Светлый фон

Самое горькое противоречие эпохи, каким виделось оно Пришвину в его романе («Начальная мысль была именно в оправдании насилия»; «Своей работой „Осударева дорога“ я взял на себя героический подвиг сам пойти в эти рабы, чтобы снять только с души своей моральные противоречия: проповедовать свободу, стоя на спинах рабов»), решалось Пришвиным, по мнению его жены, в «идее, до сих пор не понятой и не принятой миром: это глубочайшая тайна христианства о силе любви к врагу, – идея всепрощения – единственная, еще не реализованная в печальной истории человечества» (…) Мировая нравственная мысль еще не возвысилась до ее понимания. В ее свете живут только отдельные личности, возвышающиеся как звезды над общим полем людей, это святые люди, преодолевшие свой индивидуализм, свою самость, свое маленькое «я».[1084]
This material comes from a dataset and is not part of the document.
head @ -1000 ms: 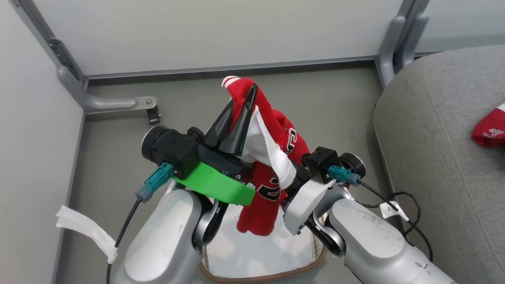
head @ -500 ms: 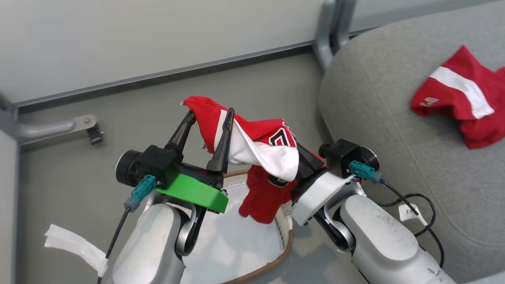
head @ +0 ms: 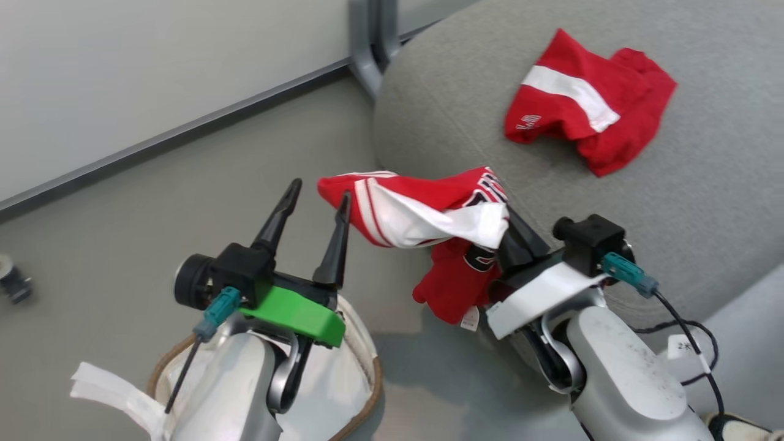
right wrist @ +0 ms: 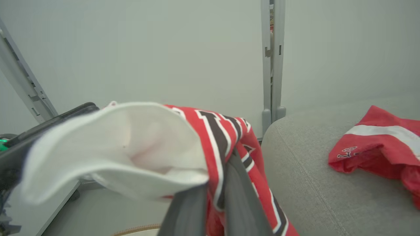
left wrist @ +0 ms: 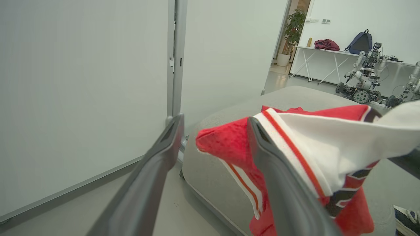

Если считать создателя «Осударевой дороги», который себя «не отличал от каналоармейца и все время как заключенный чувствовал себя, но вел себя как свободный, изо дня в день приближаясь к сознанию необходимости принуждения всего русского человека во всей совокупности…», страдавшего за ту «необходимую ложь, которая выходила из-под руки Сталина и Ленина», отдельной святой личностью, может быть, и так… Но только в те давно прошедшие уже времена оказалось, что своим романом Пришвин – редкий случай – не угодил никому – ни врагам, ни друзьям своим. «Осударева дорога» при жизни автора напечатана не была и не была понята немногочисленными читателями в рукописи.

Пришвин, правда, этого и сам сильно опасался еще до того, как отдал свое детище в чужие руки: «Раньше боялся удара с одной стороны, и теперь боюсь страшного, и с другой, неофициальной, с народной, где я признан по-настоящему. Боюсь того, что получил А. Толстой за свой „Хлеб“». Опасался он и того, что в художественном отношении (далее цитата) «Осудареву дорогу» назовут «деланной», как наши крестьяне называют гать на болоте «деланной дорогой (…) уж больно медленно все шло»;[1085] «Тревожит только таящаяся в недрах народной души оценка, от которой никуда не уйдешь, если сфальшивил»; «Как художественное произведение это не кристалл, подобный „Ж. Шеню“ или „Кладовой Солнца“».

Однако удары посыпались не с одной, а со всех сторон. Еще когда в начале 1947 года писателю предложили выступить с чтением новой вещи в Литературном музее, он «чувствовал, что все они опасаются, не примажусь ли я к большевикам». Еще определеннее было тогдашнее суждение о романе Валерии Дмитриевны, которая, как известно, хлебнула из гулаговского чана: «Ляля вчера высказала мысль, что роман мой затянулся на столько лет и поглотил меня, потому что была порочность в его замысле: порочность чувства примирения», на что «дерзнувший без Вергилия странствовать по аду» писатель справедливо ответил, что дело здесь было не в порочности, но в легкомыслии: «Я хотел найти доброе в нашем советском правительстве».